Yandex Foundation Models pricing policy
To calculate the cost of using the service, see the prices in this section.
In the management console
- YandexGPT API: 10 free requests per hour.
- YandexART: 10 free requests per day.
What goes into the cost of using Yandex Foundation Models
Billing unit
Foundation Models usage is detailed out in billing units. The cost of a billing unit is different for text generation and vectorization.
Text generation
Text generation cost is based on the overall number of prompt and response tokens and depends on the YandexGPT API request parameters. Namely, the cost depends on the following:
- Model that gets a request.
- Model working mode.
The number of prompt and response tokens for the same text may vary depending on model.
The total number of billing units is based on the overall number of prompt and response tokens and is rounded up to a whole number.
Tokenization
The use of tokenizer (TokenizerService calls and Tokenizer methods) is not charged.
Fine-tuned models
The use of models fine-tuned in Yandex DataSphere is charged according to the YandexGPT Pro policy.
Text classification
At the Preview stage, the use of classifiers based on YandexGPT is free of charge.
Warning
The rules described below will take effect on December 9, 2024.
The cost of text classification depends on the classification model you use and the number of tokens you provide.
- When classifying with YandexGPT Lite, a billing unit is a request of up to 1,000 tokens.
- When classifying with YandexGPT Pro and fine-tuned classifiers, a billing unit is a request of up to 250 tokens.
Requests with less than one billing unit are rounded up to the next integer. Large texts are billed as multiple requests with rounding up.
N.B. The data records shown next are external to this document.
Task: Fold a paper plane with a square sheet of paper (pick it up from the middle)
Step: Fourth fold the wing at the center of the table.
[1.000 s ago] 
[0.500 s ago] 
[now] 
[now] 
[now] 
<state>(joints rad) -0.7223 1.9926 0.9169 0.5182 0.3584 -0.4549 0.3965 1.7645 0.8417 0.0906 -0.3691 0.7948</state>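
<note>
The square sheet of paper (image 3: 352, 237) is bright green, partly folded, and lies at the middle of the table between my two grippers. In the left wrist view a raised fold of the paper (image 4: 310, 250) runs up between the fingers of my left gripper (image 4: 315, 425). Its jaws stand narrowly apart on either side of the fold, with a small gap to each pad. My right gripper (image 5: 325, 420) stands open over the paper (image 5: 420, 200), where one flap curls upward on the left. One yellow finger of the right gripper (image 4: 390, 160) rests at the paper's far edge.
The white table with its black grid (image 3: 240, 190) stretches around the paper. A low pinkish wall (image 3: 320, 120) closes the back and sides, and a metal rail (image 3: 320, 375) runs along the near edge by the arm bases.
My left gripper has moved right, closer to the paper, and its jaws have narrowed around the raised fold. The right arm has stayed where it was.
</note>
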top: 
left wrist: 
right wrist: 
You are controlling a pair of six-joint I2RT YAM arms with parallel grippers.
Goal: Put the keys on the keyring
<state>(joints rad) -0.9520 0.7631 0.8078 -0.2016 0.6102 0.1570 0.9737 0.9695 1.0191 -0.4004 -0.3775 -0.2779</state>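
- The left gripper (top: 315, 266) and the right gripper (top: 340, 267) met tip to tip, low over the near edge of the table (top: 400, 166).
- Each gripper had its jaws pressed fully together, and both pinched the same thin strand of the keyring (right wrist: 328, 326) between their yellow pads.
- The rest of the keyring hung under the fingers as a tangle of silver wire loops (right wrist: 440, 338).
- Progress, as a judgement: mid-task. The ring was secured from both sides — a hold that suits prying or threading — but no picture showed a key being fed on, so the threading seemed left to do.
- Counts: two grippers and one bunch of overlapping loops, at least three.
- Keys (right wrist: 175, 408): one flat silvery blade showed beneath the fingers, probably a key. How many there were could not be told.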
For example, classifying a text of 770 tokens with YandexGPT Lite will be billed as a single request, i.e., as one billing unit.
The same 770-token text classified with YandexGPT Pro or a fine-tuned classifier will be billed as four requests.
Text vectorization
The cost of text vectorization (getting text embeddings) depends on the size of the text submitted for vectorization.
Work of assistants
At the Preview stage, you can use AI Assistant API and store files free of charge; however, you will be charged for models according to the text generation rules.
Image generation
You are charged for each generation request in YandexART. The requests are not idempotent; therefore, two requests with the same settings and generation prompt are two separate requests.
Internal server errors
You are not charged for a request that fails due to an internal server error.
Prices for the Russia region
Warning
Prices for Yandex Cloud resources vary from region to region. For more information about the available regions, see Regions.
The currency that can be used to pay for resources depends on which legal entity the user has entered into agreement with. For more information about account registration, see Registering an account in Yandex Cloud.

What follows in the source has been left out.